-
Notifications
You must be signed in to change notification settings - Fork 2.2k
Description
Pre-Submission Checklist
- I have searched the existing issues and believe this is a new bug.
- I am not asking a question about how to use lnd, but reporting a bug (otherwise open a discussion).
LND Version
0.20 rc3
LND Configuration
native sql storage active.
Backend Version
neutrino
Backend Configuration
OS/Distribution
Bug Details & Steps to Reproduce
IsPublicNode Performance Bottleneck Analysis
Executive Summary
CPU profiling reveals that IsPublicNode queries consume 62.36% of total CPU time (21.77s out of 34.91s) during gossip message processing. This represents a critical performance bottleneck in LND's gossip subsystem that significantly impacts node synchronization and network message processing throughput.
Problem Description
The IsPublicNode function is called for every node announcement received from the Lightning Network gossip protocol. During the profiling period of 10.10 seconds, this function was sampled 2,177 times, indicating extremely high call frequency.
Call Stack
discovery.(*AuthenticatedGossiper).handleNodeAnnouncement (62.50% CPU)
↓
graph.(*Builder).IsPublicNode (62.36% CPU)
↓
graph/db.(*SQLStore).IsPublicNode (62.36% CPU)
↓
SQLite query execution (IsPublicV1Node)
Profile Evidence
Duration: 10.10s, Total samples = 34.91s (345.47%)
flat flat% sum% cum cum%
0 0% 0% 21.86s 62.62% discovery.(*AuthenticatedGossiper).processNetworkAnnouncement
0 0% 0% 21.82s 62.50% discovery.(*AuthenticatedGossiper).handleNodeAnnouncement
0 0% 0% 21.77s 62.36% graph.(*Builder).IsPublicNode
0 0% 0% 21.77s 62.36% graph/db.(*SQLStore).IsPublicNode
Root Cause Analysis
1. Inefficient SQL Query Structure
Location: sqldb/sqlc/queries/graph.sql:55-71
-- name: IsPublicV1Node :one
SELECT EXISTS (
SELECT 1
FROM graph_channels c
JOIN graph_nodes n ON n.id = c.node_id_1 OR n.id = c.node_id_2
WHERE c.version = 1
AND c.bitcoin_1_signature IS NOT NULL
AND n.pub_key = $1
);Problem: The OR condition in the JOIN clause (n.id = c.node_id_1 OR n.id = c.node_id_2) prevents SQLite from efficiently utilizing indexes. This forces a full or near-full table scan of graph_channels for each query.
Existing Indexes:
graph_channels_node_id_1_idxonnode_id_1graph_channels_node_id_2_idxonnode_id_2graph_nodes_uniqueon(pub_key, version)

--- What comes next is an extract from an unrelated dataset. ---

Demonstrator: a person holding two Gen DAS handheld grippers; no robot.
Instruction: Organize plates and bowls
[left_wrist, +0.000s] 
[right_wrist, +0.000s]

Despite these indexes, the OR condition in the JOIN prevents their effective use.
2. High Call Frequency
Location: discovery/gossiper.go:2519
func (d *AuthenticatedGossiper) handleNodeAnnouncement(...) {
// ... node already added to database at line 2499
if err := d.addNode(ctx, nodeAnn, ops...); err != nil {
// error handling
}
// IsPublicNode called AFTER node is added
isPublic, err := d.cfg.Graph.IsPublicNode(nodeAnn.NodeID)
if err != nil {
// error handling
}
// Only used to decide whether to broadcast
if isPublic {
announcements = append(announcements, networkMsg{...})
}
}This function is called for every node announcement received, including:
- Initial gossip sync (thousands of announcements)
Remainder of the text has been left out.